ASSIGNMENT
After finding the line with "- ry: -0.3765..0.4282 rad" in the data below, set down exactly each line through the one with "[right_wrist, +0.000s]", inclusive, and stop there.

++++++++++

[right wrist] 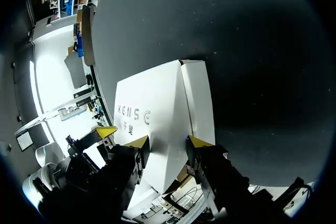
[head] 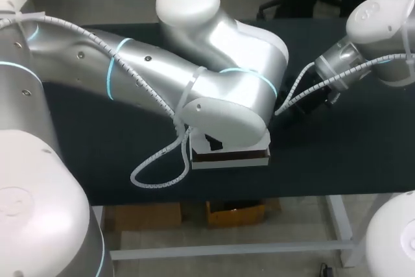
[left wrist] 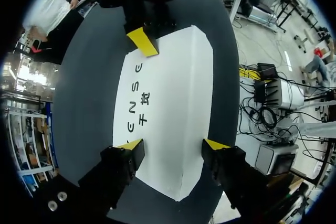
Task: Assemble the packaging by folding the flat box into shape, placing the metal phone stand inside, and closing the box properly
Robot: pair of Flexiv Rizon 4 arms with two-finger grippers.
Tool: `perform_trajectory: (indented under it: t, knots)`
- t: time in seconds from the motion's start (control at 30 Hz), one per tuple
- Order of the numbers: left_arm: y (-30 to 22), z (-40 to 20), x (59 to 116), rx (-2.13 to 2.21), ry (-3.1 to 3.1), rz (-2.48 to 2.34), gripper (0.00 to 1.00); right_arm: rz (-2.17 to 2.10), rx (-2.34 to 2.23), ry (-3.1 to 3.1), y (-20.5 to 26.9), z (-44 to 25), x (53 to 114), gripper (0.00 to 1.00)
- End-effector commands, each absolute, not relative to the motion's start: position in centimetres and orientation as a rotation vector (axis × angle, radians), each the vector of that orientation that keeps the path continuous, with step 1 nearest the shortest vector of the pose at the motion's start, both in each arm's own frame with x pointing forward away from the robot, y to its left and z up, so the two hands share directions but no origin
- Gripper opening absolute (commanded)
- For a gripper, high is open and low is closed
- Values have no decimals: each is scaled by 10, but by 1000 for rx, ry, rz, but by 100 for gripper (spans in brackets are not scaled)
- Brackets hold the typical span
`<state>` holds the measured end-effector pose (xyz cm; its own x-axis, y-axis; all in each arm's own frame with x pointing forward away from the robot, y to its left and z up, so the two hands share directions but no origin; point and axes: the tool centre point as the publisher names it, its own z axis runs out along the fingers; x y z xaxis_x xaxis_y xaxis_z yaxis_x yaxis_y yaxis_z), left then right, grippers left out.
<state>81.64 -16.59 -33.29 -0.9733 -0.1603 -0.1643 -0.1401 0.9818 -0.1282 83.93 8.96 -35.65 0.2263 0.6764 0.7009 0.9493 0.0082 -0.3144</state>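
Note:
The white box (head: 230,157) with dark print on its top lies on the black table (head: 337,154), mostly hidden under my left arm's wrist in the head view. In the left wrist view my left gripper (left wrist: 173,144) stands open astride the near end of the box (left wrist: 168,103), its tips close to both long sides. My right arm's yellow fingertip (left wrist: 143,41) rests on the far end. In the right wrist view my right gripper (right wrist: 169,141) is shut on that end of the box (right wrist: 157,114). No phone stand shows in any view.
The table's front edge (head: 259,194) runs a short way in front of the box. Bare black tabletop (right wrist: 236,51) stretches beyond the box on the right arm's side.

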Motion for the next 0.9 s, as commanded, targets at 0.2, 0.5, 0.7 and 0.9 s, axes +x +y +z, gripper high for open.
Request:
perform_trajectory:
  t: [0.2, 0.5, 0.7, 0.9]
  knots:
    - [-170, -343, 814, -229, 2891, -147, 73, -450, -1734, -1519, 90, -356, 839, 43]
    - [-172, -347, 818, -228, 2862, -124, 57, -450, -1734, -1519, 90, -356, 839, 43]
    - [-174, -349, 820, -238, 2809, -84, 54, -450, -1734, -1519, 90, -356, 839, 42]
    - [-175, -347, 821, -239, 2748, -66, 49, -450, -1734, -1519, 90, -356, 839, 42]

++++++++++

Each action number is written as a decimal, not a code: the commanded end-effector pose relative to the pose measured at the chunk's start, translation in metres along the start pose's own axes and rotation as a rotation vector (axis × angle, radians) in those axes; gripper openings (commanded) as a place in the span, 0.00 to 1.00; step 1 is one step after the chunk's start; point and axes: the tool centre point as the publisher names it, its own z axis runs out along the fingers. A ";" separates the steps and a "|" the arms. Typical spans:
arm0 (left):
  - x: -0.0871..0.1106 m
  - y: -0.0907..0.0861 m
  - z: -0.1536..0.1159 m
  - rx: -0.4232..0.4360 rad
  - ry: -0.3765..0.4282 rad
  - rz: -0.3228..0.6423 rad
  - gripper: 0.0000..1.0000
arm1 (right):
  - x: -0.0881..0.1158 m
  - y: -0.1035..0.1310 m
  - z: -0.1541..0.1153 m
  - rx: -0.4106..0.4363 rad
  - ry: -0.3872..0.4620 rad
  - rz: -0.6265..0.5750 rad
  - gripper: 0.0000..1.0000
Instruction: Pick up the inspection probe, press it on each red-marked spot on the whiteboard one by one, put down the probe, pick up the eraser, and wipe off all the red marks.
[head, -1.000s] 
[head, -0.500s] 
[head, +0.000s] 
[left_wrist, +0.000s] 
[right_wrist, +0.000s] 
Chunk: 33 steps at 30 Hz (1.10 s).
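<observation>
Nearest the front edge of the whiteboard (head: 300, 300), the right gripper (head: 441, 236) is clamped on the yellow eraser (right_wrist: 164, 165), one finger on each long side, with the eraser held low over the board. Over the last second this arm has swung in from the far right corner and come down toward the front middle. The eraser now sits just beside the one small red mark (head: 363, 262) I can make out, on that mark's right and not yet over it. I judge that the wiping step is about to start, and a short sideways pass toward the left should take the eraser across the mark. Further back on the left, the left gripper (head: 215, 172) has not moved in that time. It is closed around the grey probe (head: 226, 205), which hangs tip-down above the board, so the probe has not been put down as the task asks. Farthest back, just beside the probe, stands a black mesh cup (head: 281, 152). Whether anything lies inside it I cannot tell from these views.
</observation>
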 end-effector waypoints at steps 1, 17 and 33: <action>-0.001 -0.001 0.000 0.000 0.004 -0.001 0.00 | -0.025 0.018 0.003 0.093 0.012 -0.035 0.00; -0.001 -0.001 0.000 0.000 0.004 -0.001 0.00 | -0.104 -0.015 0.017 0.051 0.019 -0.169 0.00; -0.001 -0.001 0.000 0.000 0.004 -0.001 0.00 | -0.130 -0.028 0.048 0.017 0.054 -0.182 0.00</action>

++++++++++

YOUR SOLUTION
  - ry: -0.3765..0.4282 rad
  - rz: -0.3228..0.6423 rad
  - gripper: 0.0000..1.0000
arm1 (right):
  - x: -0.0881..0.1158 m
  - y: -0.1035..0.1310 m
  - z: -0.1541..0.1153 m
  - rx: -0.4106..0.4363 rad
  - ry: -0.3872..0.4620 rad
  - rz: -0.6265..0.5750 rad
  - gripper: 0.0000..1.0000
Instruction: Pick up the inspection probe, press it on each red-marked spot on the whiteboard one by one, put down the probe, pick up the eraser, and wipe off all the red marks.
[head, -1.000s] 
[head, -0.500s] 
[head, +0.000s] 
[left_wrist, +0.000s] 
[right_wrist, +0.000s] 

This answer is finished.